BY Del F. CowiePublished Dec 1, 2002

When terms like "unreleased" and "b-sides" are bandied around, there's cause to be apprehensive about how good that material is. After all, there's probably a good reason the music was left on the cutting room floor in the first place. Fittingly, the opposite seems to apply to the increasingly contradictory figure of Nas. For various reasons, many of these tracks never made it onto the Queensbridge MC's recent album releases. The head-scratching reality is that much of the material collected here easily surpasses much of his output over the past few years, as he issued albums that ached for commercial acceptance and fell well below his potential. Thankfully, the tracks collected here focus on the elements that made Nas such an acclaimed MC in the mid-'90s. His vivid descriptions, storytelling skills, impressive vocabulary and passionate flow are fully evident. On "Black Zombies," Nas all but admits he's been under some materialistic trance, but has woken up in time to indict the practices of oil companies in Africa, as well as some of the actions of people in his own community. The strong narratives on The Lost Tapes include "Doo Rags," which conjures up Nas's own early hip-hop memories, and "Poppa Was A Playa," a conflicted homage to the failings and the strength of his father, blues musician Olu Dara. There's also the untitled track that has been referred to as "Belly Button Window," or "Fetus," where Nas compellingly rhymes from a prenatal point of view.
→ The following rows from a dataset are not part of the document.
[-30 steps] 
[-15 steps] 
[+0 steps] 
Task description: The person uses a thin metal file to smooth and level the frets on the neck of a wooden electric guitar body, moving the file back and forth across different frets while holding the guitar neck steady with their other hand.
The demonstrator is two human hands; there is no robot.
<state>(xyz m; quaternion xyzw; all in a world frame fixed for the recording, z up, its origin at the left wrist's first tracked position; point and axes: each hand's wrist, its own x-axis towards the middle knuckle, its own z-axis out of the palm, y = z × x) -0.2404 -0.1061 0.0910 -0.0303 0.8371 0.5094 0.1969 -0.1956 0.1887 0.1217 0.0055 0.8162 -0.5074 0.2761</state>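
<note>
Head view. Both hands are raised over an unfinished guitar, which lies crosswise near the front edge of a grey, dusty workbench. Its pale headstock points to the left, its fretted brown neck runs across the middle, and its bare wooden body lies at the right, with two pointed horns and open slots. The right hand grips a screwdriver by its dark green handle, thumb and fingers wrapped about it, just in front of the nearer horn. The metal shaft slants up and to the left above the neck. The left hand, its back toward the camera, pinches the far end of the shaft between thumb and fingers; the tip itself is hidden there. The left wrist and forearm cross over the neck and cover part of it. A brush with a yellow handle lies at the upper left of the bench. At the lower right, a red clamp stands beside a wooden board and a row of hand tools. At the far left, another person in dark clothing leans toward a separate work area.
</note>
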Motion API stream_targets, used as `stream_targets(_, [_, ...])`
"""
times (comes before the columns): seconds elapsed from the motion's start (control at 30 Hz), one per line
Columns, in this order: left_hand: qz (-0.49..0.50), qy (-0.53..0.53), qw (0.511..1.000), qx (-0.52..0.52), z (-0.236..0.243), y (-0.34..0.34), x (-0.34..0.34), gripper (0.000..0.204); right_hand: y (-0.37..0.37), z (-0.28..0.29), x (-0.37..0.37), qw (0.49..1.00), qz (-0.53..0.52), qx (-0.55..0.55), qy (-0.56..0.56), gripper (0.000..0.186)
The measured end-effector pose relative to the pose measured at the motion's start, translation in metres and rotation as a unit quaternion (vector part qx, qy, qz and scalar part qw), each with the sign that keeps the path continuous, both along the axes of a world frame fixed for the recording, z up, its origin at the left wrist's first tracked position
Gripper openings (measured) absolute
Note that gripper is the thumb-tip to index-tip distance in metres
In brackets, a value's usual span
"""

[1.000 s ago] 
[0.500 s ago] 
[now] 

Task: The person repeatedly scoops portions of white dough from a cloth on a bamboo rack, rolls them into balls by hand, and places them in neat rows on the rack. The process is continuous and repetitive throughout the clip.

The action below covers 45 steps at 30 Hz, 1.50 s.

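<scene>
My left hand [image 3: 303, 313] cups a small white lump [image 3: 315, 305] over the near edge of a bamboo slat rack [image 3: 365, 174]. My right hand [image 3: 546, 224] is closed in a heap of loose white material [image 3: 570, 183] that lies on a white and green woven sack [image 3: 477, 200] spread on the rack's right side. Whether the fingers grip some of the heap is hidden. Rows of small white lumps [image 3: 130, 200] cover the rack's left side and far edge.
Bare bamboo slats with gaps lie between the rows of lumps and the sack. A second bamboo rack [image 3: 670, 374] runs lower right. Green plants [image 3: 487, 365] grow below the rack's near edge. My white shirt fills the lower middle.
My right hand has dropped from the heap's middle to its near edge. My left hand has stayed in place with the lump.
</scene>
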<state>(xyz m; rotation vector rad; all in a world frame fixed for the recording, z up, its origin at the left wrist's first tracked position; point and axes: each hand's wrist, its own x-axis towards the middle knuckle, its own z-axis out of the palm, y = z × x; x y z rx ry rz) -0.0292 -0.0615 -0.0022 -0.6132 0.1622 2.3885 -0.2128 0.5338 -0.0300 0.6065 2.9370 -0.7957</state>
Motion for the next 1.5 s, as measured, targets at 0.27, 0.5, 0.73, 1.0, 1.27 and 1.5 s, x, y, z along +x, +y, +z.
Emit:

Even when he's not bound to a concept, he can still mesmerise, as the stream of consciousness flows on "Purple" amply demonstrates. While the production isn't on the peerless level of Illmatic, this ironically may be his most coherent set of songs since that debut. But just as he's regaining respect with this release, and last year's Stillmatic, Nas, true to his contradictory bent, has puzzlingly aligned himself with the Murder Inc juggernaut. The results of that affiliation, due before the end of the year, will be a litmus test to see if he continues his recently impressive output or again bows to commercial pressures.